→ ABOUT THIS TASK: Set the whole listing down again, word for word, with no pictures.

→ DATA SHOWN:
· · · · ·
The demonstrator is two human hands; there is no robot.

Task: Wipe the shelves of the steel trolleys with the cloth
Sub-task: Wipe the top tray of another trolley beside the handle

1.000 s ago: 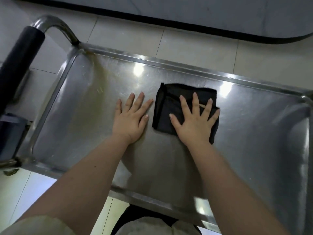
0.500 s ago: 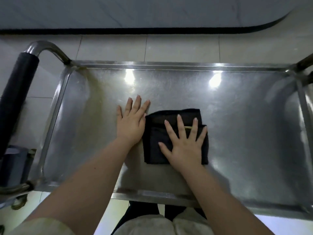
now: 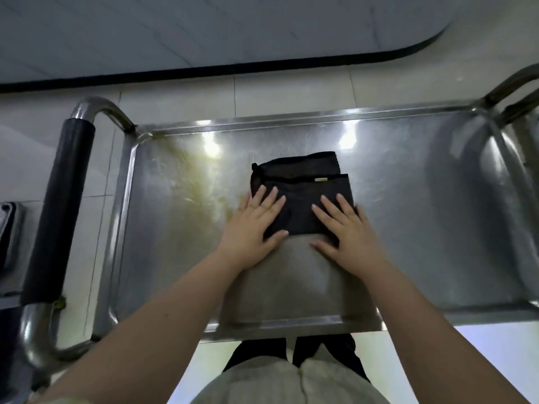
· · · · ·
→ COMPLETED TASK:
The demonstrator is two human hands; there is no robot.

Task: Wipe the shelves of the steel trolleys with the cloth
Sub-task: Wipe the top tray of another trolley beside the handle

1.000 s ago: 
0.500 s ago: 
now: 

This is the complete answer to the exercise.